• [WHAT IS BEING ASKED] A word-for-word repeat of all the data is the goal.

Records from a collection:

################

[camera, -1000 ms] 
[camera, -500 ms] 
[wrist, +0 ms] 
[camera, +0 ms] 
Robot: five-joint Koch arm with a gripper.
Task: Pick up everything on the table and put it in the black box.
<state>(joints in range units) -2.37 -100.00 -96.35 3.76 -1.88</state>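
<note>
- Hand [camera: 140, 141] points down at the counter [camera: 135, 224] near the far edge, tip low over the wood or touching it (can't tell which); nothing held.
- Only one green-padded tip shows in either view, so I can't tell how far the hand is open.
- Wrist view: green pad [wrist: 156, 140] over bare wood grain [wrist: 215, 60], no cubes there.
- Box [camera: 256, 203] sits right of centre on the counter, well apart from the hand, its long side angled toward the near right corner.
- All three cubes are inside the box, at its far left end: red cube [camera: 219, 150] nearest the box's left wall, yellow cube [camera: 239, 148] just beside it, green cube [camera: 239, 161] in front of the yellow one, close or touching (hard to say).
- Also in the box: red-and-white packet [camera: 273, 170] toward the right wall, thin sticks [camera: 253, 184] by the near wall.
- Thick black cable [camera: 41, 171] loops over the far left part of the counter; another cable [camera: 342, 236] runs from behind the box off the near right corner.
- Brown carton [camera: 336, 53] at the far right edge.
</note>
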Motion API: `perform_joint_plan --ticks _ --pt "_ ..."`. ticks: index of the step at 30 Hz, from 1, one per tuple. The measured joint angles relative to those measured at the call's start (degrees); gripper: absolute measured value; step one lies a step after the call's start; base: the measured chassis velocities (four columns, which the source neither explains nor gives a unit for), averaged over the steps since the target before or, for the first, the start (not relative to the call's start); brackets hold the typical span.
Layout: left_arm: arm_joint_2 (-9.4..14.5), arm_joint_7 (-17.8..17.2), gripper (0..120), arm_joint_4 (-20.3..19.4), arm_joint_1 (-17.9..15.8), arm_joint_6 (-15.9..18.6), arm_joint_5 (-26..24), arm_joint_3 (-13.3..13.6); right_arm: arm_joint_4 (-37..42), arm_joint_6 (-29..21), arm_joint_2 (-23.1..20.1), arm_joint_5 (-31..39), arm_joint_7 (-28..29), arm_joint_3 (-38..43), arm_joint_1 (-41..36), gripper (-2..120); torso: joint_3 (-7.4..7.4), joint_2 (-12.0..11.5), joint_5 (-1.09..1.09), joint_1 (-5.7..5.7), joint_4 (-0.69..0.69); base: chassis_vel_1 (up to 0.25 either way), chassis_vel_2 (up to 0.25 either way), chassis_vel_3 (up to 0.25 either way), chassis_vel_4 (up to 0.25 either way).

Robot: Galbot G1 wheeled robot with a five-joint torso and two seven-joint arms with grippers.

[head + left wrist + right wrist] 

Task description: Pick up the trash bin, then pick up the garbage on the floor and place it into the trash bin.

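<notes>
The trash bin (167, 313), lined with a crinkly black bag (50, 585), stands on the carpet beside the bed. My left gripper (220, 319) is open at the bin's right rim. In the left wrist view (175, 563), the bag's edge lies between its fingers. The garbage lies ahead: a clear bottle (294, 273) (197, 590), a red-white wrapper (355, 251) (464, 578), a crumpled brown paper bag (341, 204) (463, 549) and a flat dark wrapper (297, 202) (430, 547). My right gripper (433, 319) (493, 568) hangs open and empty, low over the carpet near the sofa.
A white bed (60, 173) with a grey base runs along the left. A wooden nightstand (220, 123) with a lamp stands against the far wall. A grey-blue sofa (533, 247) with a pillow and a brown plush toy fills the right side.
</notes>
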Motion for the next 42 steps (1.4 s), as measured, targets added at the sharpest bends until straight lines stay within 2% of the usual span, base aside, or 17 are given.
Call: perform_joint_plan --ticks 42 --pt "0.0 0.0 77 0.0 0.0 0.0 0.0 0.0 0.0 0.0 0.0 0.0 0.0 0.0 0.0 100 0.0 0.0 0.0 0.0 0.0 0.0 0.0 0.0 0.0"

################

• [FINISHED EXERCISE]
[camera, -1000 ms] 
[camera, -500 ms] 
[wrist, +0 ms] 
[camera, +0 ms] 
Robot: five-joint Koch arm with a gripper.
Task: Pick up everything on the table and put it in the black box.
<state>(joints in range units) -2.37 -100.00 -96.35 3.76 -1.88</state>
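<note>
- Hand [camera: 140, 141] points down at the counter [camera: 135, 224] near the far edge, tip low over the wood or touching it (can't tell which); nothing held.
- Only one green-padded tip shows in either view, so I can't tell how far the hand is open.
- Wrist view: green pad [wrist: 156, 140] over bare wood grain [wrist: 215, 60], no cubes there.
- Box [camera: 256, 203] sits right of centre on the counter, well apart from the hand, its long side angled toward the near right corner.
- All three cubes are inside the box, at its far left end: red cube [camera: 219, 150] nearest the box's left wall, yellow cube [camera: 239, 148] just beside it, green cube [camera: 239, 161] in front of the yellow one, close or touching (hard to say).
- Also in the box: red-and-white packet [camera: 273, 170] toward the right wall, thin sticks [camera: 253, 184] by the near wall.
- Thick black cable [camera: 41, 171] loops over the far left part of the counter; another cable [camera: 342, 236] runs from behind the box off the near right corner.
- Brown carton [camera: 336, 53] at the far right edge.
</note>
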Motion API: `perform_joint_plan --ticks _ --pt "_ ..."`. ticks: index of the step at 30 Hz, from 1, one per tuple. The measured joint angles relative to those measured at the call's start (degrees); gripper: absolute measured value; step one lies a step after the call's start; base: the measured chassis velocities (four columns, which the source neither explains nor gives a unit for), averaged over the steps since the target before or, for the first, the start (not relative to the call's start); brackets hold the typical span.
Layout: left_arm: arm_joint_2 (-9.4..14.5), arm_joint_7 (-17.8..17.2), gripper (0..120), arm_joint_4 (-20.3..19.4), arm_joint_1 (-17.9..15.8), arm_joint_6 (-15.9..18.6), arm_joint_5 (-26..24), arm_joint_3 (-13.3..13.6); right_arm: arm_joint_4 (-37..42), arm_joint_6 (-29..21), arm_joint_2 (-23.1..20.1), arm_joint_5 (-31..39), arm_joint_7 (-28..29), arm_joint_3 (-38..43), arm_joint_1 (-41..36), gripper (-2..120); torso: joint_3 (-7.4..7.4), joint_2 (-12.0..11.5), joint_5 (-1.09..1.09), joint_1 (-5.7..5.7), joint_4 (-0.69..0.69); base: chassis_vel_1 (up to 0.25 either way), chassis_vel_2 (up to 0.25 either way), chassis_vel_3 (up to 0.25 either way), chassis_vel_4 (up to 0.25 either way).

Robot: Galbot G1 wheeled robot with a five-joint torso and two seven-joint arms with grippers.

[head + left wrist + right wrist] 

Task description: Pick up the trash bin, then pick up the garbage on the floor and place it into the trash bin.

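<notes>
The trash bin (167, 313), lined with a crinkly black bag (50, 585), stands on the carpet beside the bed. My left gripper (220, 319) is open at the bin's right rim. In the left wrist view (175, 563), the bag's edge lies between its fingers. The garbage lies ahead: a clear bottle (294, 273) (197, 590), a red-white wrapper (355, 251) (464, 578), a crumpled brown paper bag (341, 204) (463, 549) and a flat dark wrapper (297, 202) (430, 547). My right gripper (433, 319) (493, 568) hangs open and empty, low over the carpet near the sofa.
A white bed (60, 173) with a grey base runs along the left. A wooden nightstand (220, 123) with a lamp stands against the far wall. A grey-blue sofa (533, 247) with a pillow and a brown plush toy fills the right side.
</notes>
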Motion for the next 42 steps (1.4 s), as measured, targets added at the sharpest bends until straight lines stay within 2% of the usual span, base aside, or 17 are given.
Call: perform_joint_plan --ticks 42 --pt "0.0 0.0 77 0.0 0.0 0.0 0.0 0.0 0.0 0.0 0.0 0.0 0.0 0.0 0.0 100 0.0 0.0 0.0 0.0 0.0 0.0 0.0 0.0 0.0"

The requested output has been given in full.